Clarke and Department of Family and Community Services

Case

[2001] AATA 214

21 March 2001


DECISION AND REASONS FOR DECISION [2001] AATA 214

ADMINISTRATIVE APPEALS TRIBUNAL      )

)          No   N2000/881

GENERAL ADMINISTRATIVE  DIVISION       )        
           Re      ANTHONY  JOHN  CLARKE   
  Applicant

And    SECRETARY, DEPARTMENT OF FAMILY AND COMMUNITY SERVICES        
  Respondent

DECISION

Tribunal       Senior Member M D Allen

Date21 March 2001

PlaceSydney

Decision      The decision under review is set aside and this matter remitted to the Respondent with the DIRECTION THAT:  the Applicant's land, being more particularly described as Lot 1 in Deposited Plan 861194, Parish of Kullatine, County of Dudley situated at Willi Willi Road, Turners Flat in the State of New South Wales, is to be valued in the sum of $125,000.       

(Sgd)                  M D ALLEN
  ..............................................
  Senior Member
CATCHWORDS
SOCIAL SECURITY – Valuation of land.  Acceptance of Applicant's valuer's valuation as that valuation checked by a hypothetical development calculation. 
Social Security Act 1991
Spencer v The Commonwealth of Australia [1907] 5 CLR 418
Re White and Secretary, Department of Family and Community Services 59 ALD 596
Rost and Collins Land Valuation and Compensation Australia at p153

REASONS FOR DECISION

21 March 2001        Senior Member M D Allen

  1. By application made 9 June 2000 the Applicant sought review of the decision made by a Social Security Appeals Tribunal on 3 May 2000 affirming a prior determination which valued certain property owned by the Applicant in the sum of $170,000.  The effect of this decision was that the rate of Disability Support Pension paid to him was reduced.
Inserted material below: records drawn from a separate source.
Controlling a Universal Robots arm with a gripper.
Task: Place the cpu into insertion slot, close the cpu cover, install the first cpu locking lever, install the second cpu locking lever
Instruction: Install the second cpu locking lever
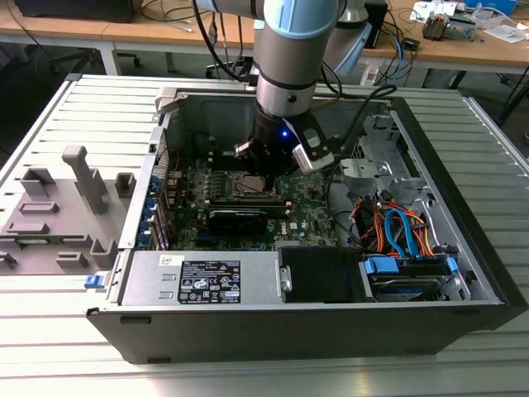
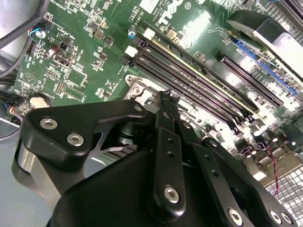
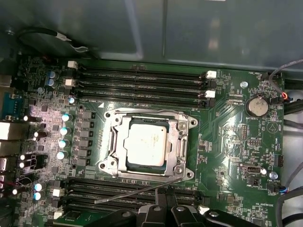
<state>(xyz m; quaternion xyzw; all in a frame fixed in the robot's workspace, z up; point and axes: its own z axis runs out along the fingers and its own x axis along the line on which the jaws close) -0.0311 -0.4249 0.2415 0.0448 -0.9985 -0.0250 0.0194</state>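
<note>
The claw, fingers pinched together and gripping nothing visible, hangs inside the open computer case. Just beyond its tips in the first wrist view, the cpu sits in the insertion slot, framed by the cpu cover, with one thin locking lever lying loose between cover and claw.

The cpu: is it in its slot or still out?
In. In the first wrist view the cpu lies flat inside the slot, with the cover framing it.
</note>
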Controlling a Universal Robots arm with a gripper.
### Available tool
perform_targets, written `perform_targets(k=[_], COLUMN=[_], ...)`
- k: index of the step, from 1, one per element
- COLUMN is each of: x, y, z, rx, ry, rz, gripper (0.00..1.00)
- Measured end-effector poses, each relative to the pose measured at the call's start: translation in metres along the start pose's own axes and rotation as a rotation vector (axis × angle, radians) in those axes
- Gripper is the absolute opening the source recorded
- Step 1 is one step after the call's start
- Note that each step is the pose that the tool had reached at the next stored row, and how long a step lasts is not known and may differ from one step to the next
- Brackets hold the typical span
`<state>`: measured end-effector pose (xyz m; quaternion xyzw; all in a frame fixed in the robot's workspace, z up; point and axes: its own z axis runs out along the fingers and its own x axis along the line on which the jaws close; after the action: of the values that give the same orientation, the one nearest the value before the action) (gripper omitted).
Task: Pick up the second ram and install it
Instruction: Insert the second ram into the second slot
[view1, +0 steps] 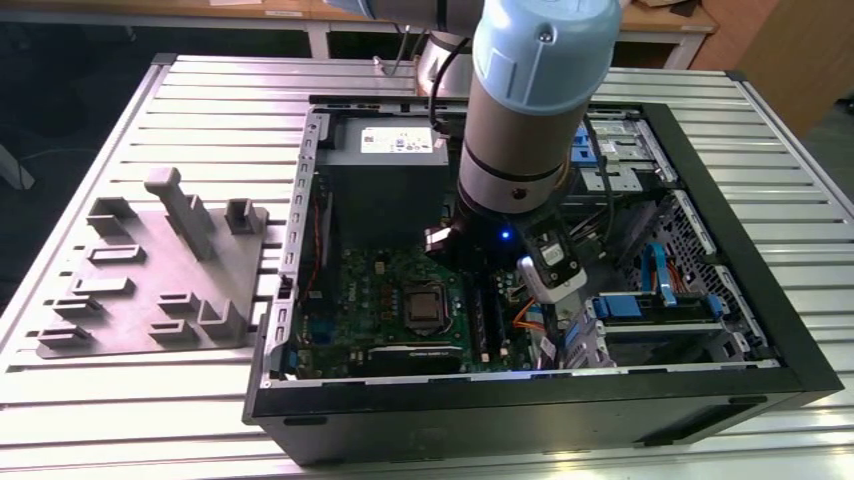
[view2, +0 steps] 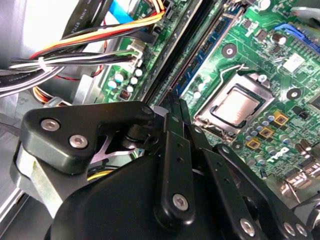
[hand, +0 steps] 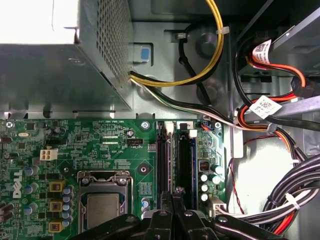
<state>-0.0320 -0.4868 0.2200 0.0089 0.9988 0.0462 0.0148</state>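
- Arm reaching straight down into the open computer case, which lies on its side on the slatted metal table.
- Gripper parked right over the memory slots on the green motherboard – in both wrist views, fingers pulled in tight with hardly any gap between them.
- Second ram standing on edge in the slot nearest the CPU socket, running straight in under the fingertips.
- Fingertips right at the stick's top edge – can't tell whether actually pinching it or only resting on it.
- Blue slot just beside it, on the side away from the socket.
- Bundle of yellow, black and red cables looping past the metal power supply box, off beyond the far ends of the slots.
- Grey parts fixture on the table at the exterior view's left, well apart from the case.
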Motion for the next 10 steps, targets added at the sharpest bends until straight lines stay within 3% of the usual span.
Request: perform_targets(k=[7, 10], x=[-0.0001, -0.0001], y=[0.0, 0.0003], z=[0.0001, -0.0006], rx=[0.0014, 0.0104], ry=[-0.0002, -0.0006], rz=[0.0, 0.0], gripper=[0.11, 0.11])
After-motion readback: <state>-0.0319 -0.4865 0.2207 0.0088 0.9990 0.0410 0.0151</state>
  2. The matter came on for hearing before me at Kempsey on 8 March 2001.  At that hearing the following documents were taken in as exhibits and marked as follows, namely:

    T1 – T32: The documents prepared for the Tribunal pursuant to section 37 of the Administrative Appeals Tribunal Act 1975

    Exhibit A1:     Photographs of the subject land

    Exhibit A2:     Valuation by Jeffrey & Reid dated 30 June 2000

    Exhibit A3:     Copy letter from Applicant to Centrelink dated 7 January 2001 plus enclosures

    Exhibit A4:     Copy letter from Applicant to Centrelink dated 19 January 2001 plus annexures

    Exhibit R1:     Respondent's Statement of Facts and Contentions dated 13 October 2000

    Exhibit R2:     Respondent's Supplementary Facts and Contentions dated 1 November 2000

    Exhibit R3:     Respondent's Additional Supplementary Facts and Contentions dated 1 March 2001 plus Annexures A, B and C

    Exhibit R4:     Copy Australian Valuation Office valuation dated 19 February 2001.

  3. This matter is in essence a valuation of land case.  The Applicant relied upon reports by a valuer engaged by him (see Exhibits A2 and A3) valuing the subject land at $120,000 to $125,000, whereas the Respondent relied upon reports by a valuer from the Australian Valuation Office who valued the land at $170,000 (see Exhibits R3, R4 and T18).  Unfortunately neither valuer was called to give evidence so the bases upon which their respective reports were formulated was unable to be explored.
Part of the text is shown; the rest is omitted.